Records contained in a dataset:

● ● ●

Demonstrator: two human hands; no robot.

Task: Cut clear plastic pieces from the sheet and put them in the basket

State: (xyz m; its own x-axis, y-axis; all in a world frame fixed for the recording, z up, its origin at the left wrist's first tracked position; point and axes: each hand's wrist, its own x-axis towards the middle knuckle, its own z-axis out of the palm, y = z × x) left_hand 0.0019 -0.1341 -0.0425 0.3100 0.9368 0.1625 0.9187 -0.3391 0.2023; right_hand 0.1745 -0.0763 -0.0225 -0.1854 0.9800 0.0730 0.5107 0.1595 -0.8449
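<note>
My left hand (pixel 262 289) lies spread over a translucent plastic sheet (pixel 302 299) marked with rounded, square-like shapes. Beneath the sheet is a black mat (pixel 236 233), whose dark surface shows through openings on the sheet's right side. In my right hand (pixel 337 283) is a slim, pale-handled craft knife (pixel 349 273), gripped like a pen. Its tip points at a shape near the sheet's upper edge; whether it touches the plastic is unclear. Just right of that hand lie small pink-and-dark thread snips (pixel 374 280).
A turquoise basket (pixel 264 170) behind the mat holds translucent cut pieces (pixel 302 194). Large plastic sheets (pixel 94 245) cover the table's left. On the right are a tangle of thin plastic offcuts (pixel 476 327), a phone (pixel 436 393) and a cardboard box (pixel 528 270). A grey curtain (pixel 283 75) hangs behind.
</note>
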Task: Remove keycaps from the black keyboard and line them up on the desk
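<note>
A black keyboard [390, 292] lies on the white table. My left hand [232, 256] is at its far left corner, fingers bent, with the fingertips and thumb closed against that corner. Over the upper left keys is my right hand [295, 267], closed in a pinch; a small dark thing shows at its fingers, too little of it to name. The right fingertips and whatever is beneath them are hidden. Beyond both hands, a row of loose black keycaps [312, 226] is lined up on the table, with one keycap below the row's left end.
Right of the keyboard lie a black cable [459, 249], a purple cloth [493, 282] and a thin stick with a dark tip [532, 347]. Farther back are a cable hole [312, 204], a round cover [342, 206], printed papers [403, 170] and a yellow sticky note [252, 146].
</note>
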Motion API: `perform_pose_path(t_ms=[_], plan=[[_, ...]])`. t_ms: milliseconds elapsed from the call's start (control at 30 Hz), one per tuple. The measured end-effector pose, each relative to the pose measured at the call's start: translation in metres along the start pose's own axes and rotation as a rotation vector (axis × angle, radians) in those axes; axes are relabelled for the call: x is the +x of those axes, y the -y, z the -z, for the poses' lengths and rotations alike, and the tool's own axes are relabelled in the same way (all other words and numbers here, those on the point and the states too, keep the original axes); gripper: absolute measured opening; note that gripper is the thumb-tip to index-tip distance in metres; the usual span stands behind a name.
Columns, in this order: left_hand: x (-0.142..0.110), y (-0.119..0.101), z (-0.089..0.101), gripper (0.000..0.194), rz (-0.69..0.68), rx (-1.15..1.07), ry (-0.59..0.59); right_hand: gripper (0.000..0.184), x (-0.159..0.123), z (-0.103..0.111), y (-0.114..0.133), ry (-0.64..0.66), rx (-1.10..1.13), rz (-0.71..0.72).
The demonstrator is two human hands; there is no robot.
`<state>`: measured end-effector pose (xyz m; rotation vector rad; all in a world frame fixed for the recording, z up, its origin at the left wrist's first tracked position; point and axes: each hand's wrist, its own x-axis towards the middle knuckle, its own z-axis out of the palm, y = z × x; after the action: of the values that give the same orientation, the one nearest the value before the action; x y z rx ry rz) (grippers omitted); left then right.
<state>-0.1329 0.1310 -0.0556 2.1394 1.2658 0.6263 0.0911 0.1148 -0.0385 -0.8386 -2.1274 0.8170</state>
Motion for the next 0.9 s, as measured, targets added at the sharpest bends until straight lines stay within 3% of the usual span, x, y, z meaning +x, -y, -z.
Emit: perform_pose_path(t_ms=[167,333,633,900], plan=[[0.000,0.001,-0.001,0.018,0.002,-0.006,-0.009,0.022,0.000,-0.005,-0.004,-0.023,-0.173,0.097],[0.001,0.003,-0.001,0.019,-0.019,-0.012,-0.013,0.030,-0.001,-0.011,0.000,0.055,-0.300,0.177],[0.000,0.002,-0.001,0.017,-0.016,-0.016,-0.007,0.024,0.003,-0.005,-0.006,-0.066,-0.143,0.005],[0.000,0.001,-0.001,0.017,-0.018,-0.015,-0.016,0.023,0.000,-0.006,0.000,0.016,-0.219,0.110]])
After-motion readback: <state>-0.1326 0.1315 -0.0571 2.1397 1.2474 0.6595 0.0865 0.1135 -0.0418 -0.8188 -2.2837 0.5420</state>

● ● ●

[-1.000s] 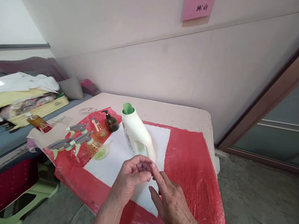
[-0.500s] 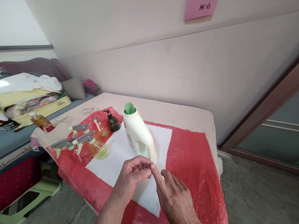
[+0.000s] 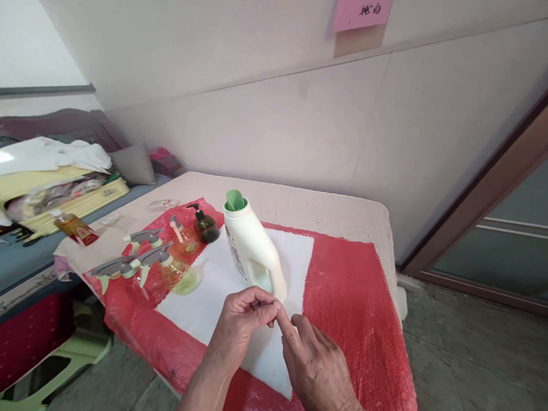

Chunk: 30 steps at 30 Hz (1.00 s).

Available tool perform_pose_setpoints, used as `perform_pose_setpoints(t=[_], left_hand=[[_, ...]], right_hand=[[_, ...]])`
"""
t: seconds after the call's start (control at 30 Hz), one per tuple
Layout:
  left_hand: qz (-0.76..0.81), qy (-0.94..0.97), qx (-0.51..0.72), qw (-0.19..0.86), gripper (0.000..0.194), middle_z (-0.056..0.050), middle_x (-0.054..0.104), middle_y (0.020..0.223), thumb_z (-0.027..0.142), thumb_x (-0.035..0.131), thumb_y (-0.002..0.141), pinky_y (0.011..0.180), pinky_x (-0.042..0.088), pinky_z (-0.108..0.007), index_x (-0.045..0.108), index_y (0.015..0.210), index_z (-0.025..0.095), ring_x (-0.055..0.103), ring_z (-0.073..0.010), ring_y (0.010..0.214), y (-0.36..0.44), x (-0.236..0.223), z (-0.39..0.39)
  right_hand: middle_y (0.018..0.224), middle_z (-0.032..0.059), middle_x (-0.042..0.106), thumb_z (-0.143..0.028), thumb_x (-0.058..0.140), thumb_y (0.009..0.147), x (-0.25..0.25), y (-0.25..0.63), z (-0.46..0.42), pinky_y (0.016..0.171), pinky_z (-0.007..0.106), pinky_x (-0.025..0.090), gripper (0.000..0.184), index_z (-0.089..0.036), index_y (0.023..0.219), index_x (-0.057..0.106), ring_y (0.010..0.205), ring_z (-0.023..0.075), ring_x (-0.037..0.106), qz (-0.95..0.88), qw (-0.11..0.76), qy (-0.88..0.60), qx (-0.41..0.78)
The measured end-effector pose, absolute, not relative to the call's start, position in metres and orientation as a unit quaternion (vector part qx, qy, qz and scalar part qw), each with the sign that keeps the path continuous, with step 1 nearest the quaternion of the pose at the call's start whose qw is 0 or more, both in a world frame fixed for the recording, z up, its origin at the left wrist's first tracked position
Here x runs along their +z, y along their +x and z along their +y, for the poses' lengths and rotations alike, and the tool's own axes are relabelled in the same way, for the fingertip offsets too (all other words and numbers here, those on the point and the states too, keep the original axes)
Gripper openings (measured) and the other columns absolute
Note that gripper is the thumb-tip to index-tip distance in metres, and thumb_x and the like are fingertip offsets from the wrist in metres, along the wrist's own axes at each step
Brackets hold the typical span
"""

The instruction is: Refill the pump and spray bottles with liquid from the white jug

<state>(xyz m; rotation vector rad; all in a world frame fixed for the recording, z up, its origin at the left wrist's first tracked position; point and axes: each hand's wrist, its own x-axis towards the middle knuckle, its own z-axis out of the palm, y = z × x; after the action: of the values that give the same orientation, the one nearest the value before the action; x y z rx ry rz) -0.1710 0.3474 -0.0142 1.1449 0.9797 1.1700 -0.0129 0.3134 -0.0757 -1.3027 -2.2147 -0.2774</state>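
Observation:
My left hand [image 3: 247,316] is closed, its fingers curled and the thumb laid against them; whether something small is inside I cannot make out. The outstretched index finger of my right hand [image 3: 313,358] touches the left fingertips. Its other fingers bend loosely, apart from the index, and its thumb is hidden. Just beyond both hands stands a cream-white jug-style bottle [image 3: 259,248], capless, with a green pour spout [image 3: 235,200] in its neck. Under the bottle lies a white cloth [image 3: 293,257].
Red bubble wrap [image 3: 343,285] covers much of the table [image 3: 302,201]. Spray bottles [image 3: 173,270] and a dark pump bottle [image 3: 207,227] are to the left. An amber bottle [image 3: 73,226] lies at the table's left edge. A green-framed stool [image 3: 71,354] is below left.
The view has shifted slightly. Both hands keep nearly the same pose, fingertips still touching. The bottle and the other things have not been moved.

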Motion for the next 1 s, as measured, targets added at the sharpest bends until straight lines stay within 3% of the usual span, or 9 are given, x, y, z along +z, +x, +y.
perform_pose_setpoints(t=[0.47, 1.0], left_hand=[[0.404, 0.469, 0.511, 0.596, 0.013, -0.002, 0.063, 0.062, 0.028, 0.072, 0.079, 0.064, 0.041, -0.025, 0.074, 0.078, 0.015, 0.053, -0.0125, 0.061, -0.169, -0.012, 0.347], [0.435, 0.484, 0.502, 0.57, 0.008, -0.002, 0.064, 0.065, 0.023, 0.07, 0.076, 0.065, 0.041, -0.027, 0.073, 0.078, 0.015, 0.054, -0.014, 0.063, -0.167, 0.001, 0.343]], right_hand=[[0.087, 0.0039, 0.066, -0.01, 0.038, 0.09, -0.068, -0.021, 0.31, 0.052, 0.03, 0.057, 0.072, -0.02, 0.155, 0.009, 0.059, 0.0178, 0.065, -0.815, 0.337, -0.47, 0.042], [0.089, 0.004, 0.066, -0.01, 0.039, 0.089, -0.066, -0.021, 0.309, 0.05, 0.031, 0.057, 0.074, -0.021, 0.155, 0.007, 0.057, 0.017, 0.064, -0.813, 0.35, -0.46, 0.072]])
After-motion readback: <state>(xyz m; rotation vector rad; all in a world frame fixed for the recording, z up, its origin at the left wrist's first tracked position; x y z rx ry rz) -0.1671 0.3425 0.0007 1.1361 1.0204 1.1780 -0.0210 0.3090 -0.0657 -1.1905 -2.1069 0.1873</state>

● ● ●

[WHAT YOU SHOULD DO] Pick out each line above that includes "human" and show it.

[REPLY TO THE TASK]
Demonstrator: two human hands; no robot.
The demonstrator is two human hands; there is no robot.

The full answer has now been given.